Dataset items:
BEGIN

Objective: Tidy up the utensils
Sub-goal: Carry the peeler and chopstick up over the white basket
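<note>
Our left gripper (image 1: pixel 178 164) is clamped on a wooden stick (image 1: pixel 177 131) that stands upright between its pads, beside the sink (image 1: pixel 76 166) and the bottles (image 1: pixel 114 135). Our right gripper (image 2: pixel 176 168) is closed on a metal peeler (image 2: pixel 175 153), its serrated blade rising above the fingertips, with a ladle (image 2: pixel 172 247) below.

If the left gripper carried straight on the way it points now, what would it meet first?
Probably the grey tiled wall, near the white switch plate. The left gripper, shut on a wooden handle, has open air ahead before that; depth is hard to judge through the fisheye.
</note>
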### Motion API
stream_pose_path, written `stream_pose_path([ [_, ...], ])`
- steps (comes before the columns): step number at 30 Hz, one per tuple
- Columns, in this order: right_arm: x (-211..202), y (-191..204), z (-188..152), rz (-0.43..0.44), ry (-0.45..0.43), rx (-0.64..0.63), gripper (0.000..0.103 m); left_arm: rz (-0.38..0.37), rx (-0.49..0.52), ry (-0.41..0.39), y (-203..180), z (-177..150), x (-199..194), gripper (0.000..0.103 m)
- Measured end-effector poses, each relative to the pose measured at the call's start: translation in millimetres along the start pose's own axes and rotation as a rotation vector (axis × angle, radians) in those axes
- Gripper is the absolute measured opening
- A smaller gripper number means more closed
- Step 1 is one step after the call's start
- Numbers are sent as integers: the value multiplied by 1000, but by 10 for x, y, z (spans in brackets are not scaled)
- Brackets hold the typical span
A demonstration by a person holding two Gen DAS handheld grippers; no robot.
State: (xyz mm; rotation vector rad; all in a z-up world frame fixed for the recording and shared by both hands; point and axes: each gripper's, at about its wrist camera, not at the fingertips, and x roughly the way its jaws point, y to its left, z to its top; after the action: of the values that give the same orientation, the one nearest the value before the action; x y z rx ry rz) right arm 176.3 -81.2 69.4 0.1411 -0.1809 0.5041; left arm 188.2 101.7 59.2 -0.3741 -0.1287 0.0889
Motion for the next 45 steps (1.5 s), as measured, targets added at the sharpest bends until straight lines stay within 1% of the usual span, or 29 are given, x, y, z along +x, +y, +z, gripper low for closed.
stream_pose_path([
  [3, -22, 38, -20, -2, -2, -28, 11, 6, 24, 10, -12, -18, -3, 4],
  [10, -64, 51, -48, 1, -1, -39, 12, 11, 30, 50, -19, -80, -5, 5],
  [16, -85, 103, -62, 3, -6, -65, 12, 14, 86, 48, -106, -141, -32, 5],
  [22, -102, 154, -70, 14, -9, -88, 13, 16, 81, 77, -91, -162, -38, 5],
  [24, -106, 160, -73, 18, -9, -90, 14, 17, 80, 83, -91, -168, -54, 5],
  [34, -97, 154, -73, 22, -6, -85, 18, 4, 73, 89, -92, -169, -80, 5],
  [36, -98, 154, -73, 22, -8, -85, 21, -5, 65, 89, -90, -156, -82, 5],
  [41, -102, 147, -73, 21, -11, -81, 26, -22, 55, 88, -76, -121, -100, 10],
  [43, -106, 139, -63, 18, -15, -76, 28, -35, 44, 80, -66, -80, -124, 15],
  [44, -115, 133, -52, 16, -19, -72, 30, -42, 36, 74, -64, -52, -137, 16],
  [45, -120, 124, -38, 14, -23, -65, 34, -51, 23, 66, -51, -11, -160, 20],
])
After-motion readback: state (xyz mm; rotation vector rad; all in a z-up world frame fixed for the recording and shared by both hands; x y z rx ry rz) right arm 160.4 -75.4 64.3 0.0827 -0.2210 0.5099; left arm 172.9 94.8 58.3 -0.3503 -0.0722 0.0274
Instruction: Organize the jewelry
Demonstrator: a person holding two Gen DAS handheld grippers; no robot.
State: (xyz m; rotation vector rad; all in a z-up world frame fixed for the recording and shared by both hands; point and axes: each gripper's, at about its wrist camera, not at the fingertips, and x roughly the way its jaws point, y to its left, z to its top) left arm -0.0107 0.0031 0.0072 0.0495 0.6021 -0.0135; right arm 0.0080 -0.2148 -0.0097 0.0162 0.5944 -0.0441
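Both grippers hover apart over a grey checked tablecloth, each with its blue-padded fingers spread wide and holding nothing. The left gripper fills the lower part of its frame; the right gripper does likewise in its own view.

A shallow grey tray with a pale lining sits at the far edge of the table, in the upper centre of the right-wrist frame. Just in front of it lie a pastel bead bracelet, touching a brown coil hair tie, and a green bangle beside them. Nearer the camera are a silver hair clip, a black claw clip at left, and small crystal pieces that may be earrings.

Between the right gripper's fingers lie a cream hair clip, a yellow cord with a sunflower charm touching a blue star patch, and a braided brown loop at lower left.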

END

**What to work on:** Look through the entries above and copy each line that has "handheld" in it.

**Response for this exercise:**
A demonstration by a person holding two Gen DAS handheld grippers; no robot.
Demonstrator: a person holding two Gen DAS handheld grippers; no robot.

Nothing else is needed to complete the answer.